Since \(H\) and \(K\) are normal subgroups, they satisfy the following conditions:
1. \(g h g^{-1} \in H\) for all \(g \in G, h \in H\).
2. \(g k g^{-1} \in K\) for all \(g \in G, k \in K\).
Now, let’s take an arbitrary \(h \in H\) and \(k \in K\). We want to show that \(h k=k h\).
Consider the element \(g=h\), and apply condition \(1:\)
\[
h k h^{-1} \in K
\]
Now multiply on the right by \(h\) :
\[
\left(h k h^{-1}\right) h=h k\left(h^{-1} h\right)=h k \in K
\]
So, we have shown that \(h k \in K\).
Next, consider the element \(g=k\), and apply condition 2:
\[
k h k^{-1} \in H \text {. }
\]
Now multiply on the right by \(k\) :
\[
\left(k h k^{-1}\right) k=k h\left(k^{-1} k\right)=k h \in H
\]
So, we have shown that \(k h \in H\).
Since \(h k \in K\) and \(k h \in H\), the product \(h k\) and \(k h\) must both belong to the intersection of \(H\) and \(K\), i.e., \(H \cap K\).
As given, \(H \cap K=\{e\}\), so \(h k=k h=e\), which implies that \(h k=k h\) for each \(h \in\) \(H, k \in K\).
(c) Give an example, with justification, of a ring \(R\) and its ideals \(I\) and \(J\) such that \(IJ\neq I\cap J\) .
Answer:
Let’s consider the ring \(R=\mathbb{Z}[x]\), which is the set of polynomials with integer coefficients. We will find two ideals \(I\) and \(J\) such that \(I J \neq I \cap J\).
Let \(I=2 \mathbb{Z}[x]\), which is the set of all polynomials with even integer coefficients.
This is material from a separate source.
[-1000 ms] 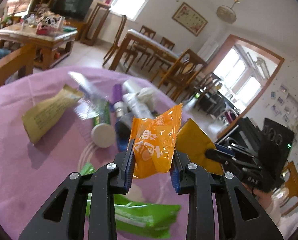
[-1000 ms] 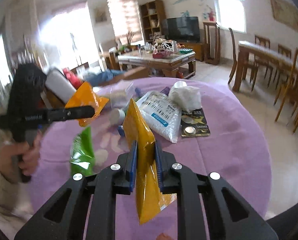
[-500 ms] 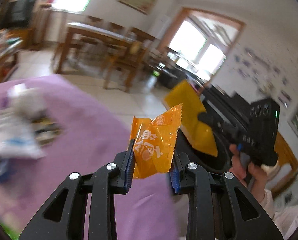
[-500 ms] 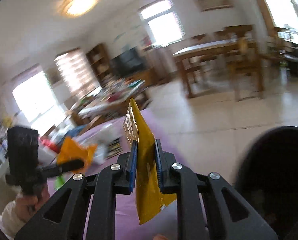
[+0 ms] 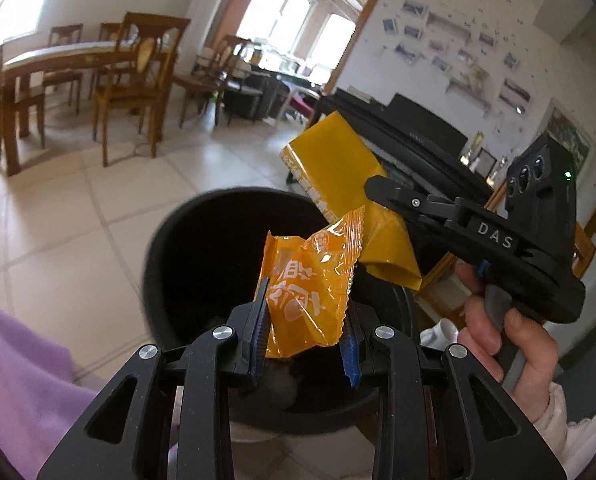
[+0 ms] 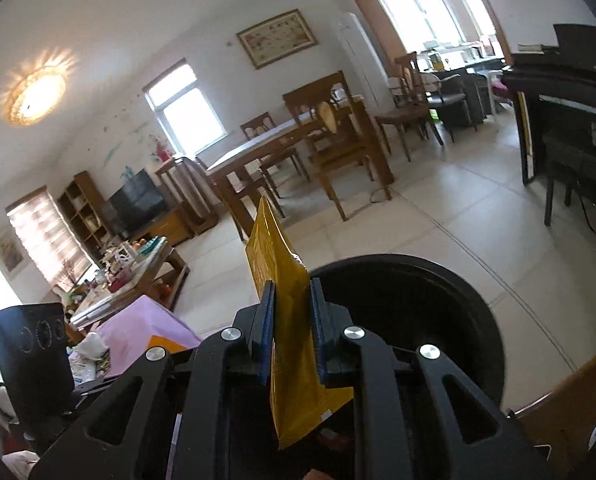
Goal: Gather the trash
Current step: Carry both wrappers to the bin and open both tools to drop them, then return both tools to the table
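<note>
Home living-dining room: dining table [image 6: 266, 148], piano [image 6: 570, 92], TV [image 6: 136, 200].

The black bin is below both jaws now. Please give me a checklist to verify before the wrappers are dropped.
1. Left gripper clamps the orange wrapper: ok.
2. Right gripper clamps the yellow packet: ok.
3. Orange wrapper over the black bin mouth: ok.
4. Yellow packet over the bin mouth: cannot tell; it looks near the rim.
5. Bin mouth open, no lid: ok.
6. Room left inside the bin: cannot tell, too dark.
</note>
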Available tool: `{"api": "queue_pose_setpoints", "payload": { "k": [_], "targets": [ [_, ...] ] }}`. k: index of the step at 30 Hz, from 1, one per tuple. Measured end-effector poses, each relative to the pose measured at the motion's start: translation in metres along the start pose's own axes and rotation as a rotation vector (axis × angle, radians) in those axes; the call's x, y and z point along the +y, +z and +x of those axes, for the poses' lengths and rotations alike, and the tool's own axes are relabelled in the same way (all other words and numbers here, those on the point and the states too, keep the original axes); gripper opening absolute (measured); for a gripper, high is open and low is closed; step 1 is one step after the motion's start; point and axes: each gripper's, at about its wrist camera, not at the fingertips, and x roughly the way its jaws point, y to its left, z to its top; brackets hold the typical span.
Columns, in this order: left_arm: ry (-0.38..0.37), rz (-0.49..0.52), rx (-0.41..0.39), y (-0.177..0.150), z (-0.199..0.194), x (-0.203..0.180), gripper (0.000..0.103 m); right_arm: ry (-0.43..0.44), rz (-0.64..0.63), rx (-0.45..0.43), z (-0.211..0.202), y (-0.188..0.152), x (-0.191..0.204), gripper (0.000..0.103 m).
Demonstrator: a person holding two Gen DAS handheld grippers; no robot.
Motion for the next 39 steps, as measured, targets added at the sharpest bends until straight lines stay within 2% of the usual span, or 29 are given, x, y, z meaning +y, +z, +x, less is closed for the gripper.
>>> {"api": "queue_pose_setpoints", "payload": {
  "k": [6,11,12,13,14,15,16,17,22,30,34,39],
  "targets": [
    [0.025,0.009,0.044,-0.002,0.027,0.006,0.03,-0.008,0.028,0.015,0.002,-0.002,-0.026,0.017],
    [0.05,0.018,0.071,-0.001,0.036,0.008,0.032,0.0,0.032,0.03,0.003,-0.004,-0.027,0.018],
    [0.06,0.023,0.076,0.001,0.036,0.005,0.037,0.003,0.033,0.033,0.005,-0.003,-0.032,0.02],
    [0.079,0.035,0.084,0.001,0.038,0.004,0.055,0.009,0.035,0.043,0.005,-0.003,-0.033,0.022],
    [0.096,0.042,0.086,0.002,0.039,0.003,0.068,0.017,0.034,0.058,0.007,-0.002,-0.033,0.033],
    [0.117,0.048,0.079,0.001,0.036,0.002,0.094,0.027,0.032,0.071,0.008,-0.001,-0.033,0.049],
    [0.14,0.055,0.06,0.002,0.032,0.002,0.098,0.031,0.037,0.081,0.009,0.0,-0.033,0.093],
    [0.151,0.069,0.03,0.002,0.026,0.0,0.098,0.035,0.047,0.073,0.007,-0.001,-0.032,0.098],
    [0.176,0.114,0.008,0.004,0.011,-0.006,0.098,0.012,0.006,0.055,0.004,0.0,-0.022,0.098],
    [0.168,0.1,-0.024,-0.005,-0.022,-0.004,0.098,0.01,0.008,0.07,0.005,0.001,-0.013,0.098],
    [0.181,0.067,-0.067,-0.016,-0.058,0.004,0.098,0.007,-0.004,0.088,0.007,0.0,-0.008,0.098],
    [0.247,-0.014,-0.146,-0.038,-0.127,0.033,0.098,0.022,-0.037,0.132,0.018,-0.007,0.016,0.098]
  ]
}}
This is an ideal of \(\mathbb{Z}[x]\) because:
1. \(0 \in I\) (the additive identity is in \(I\) ).
2. If \(f(x), g(x) \in I\), then \(f(x)-g(x) \in I\) (closed under subtraction).
3. If \(f(x) \in I\) and \(g(x) \in \mathbb{Z}[x]\), then \(f(x) g(x) \in I\) (closed under multiplication by any element of the ring).
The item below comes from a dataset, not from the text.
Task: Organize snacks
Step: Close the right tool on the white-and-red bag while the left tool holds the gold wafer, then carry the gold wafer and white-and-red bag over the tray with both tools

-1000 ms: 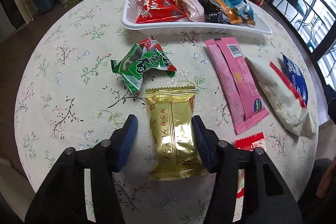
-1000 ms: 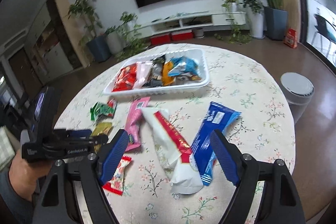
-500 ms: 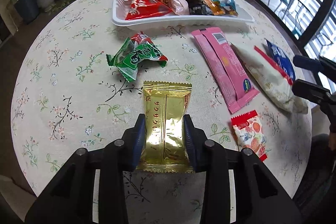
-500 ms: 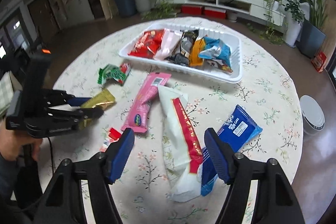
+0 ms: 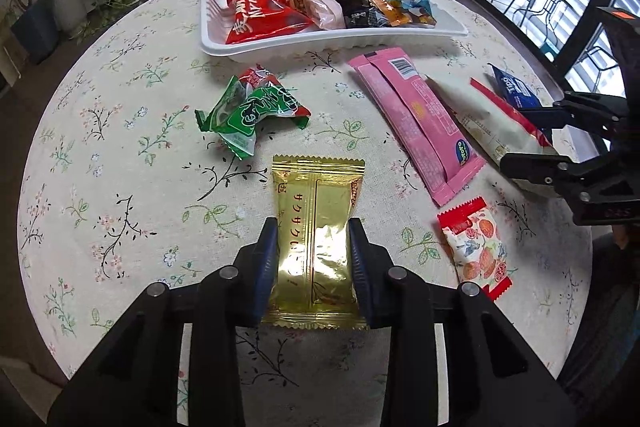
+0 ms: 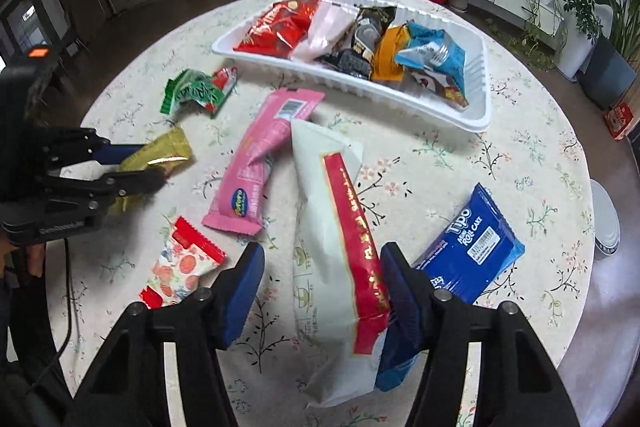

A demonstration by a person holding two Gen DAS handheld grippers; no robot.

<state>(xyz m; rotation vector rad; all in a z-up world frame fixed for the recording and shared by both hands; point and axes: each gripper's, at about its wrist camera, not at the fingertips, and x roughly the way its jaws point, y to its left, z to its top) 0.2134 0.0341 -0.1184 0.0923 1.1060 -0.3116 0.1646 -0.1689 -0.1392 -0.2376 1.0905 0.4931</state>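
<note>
**Inspector:** Report on the left gripper (image 5: 314,259).

**Assistant:** Its jaws have just been closing and are clamped on the gold packet (image 5: 316,227), one blue pad on each long edge of its near half. The far half sticks out ahead of the fingertips over the floral tablecloth (image 5: 120,147). From the right wrist camera the packet looks tilted in the grip; whether its end touches the cloth I cannot tell.

**Inspector:** And the right gripper (image 6: 322,275)?

**Assistant:** Its jaws have just been narrowing but stand apart. The white packet with the red stripe (image 6: 328,227) lies between them. The right pad sits at its red edge, contact unclear; the left pad stands clear of it, cloth visible in the gap.

**Inspector:** Neighbouring items?

**Assistant:** The blue Tipo pack (image 6: 472,251) lies just right of the right finger. The pink packet (image 6: 260,163) and small red-and-white sachet (image 6: 180,263) lie to the left. The white tray (image 6: 472,119), holding several snacks, sits at the far side.
</note>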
Now, let’s define another ideal \(J=(x)\), which is the set of all polynomials with integer coefficients that are multiples of \(x\). This is also an ideal of \(\mathbb{Z}[x]\) because:
1. \(0 \in J\) (the additive identity is in \(J\) ).
2. If \(f(x), g(x) \in J\), then \(f(x)-g(x) \in J\) (closed under subtraction).
3. If \(f(x) \in J\) and \(g(x) \in \mathbb{Z}[x]\), then \(f(x) g(x) \in J\) (closed under multiplication by any element of the ring).
Now, let’s compute the product of the two ideals: \(I J\). If \(f(x) \in I\) and \(g(x) \in J\), then \(f(x) g(x) \in I J\) is a polynomial with even integer coefficients and is a multiple of \(x\). Thus, \(I J \subseteq 2 x \mathbb{Z}[x]\)
Next, let’s compute the intersection of the two ideals: \(I \cap J\). Since all elements of \(I\) have even coefficients and all elements of \(J\) are multiples of \(x\), their intersection contains polynomials that are both multiples of \(x\) and have even coefficients. Thus, \(I \cap J \subseteq 2 x \mathbb{Z}[x]\).
However, these two sets are not equal. In particular, the polynomial \(2 x \in I J\) because \(2 x=(2)(x)\), where \(2 \in I\) and \(x \in J\). On the other hand, \(x \in J\) but \(x \notin I\), so \(2 x \notin I \cap\) \(J\). Therefore, \(I J \neq I \cap J\).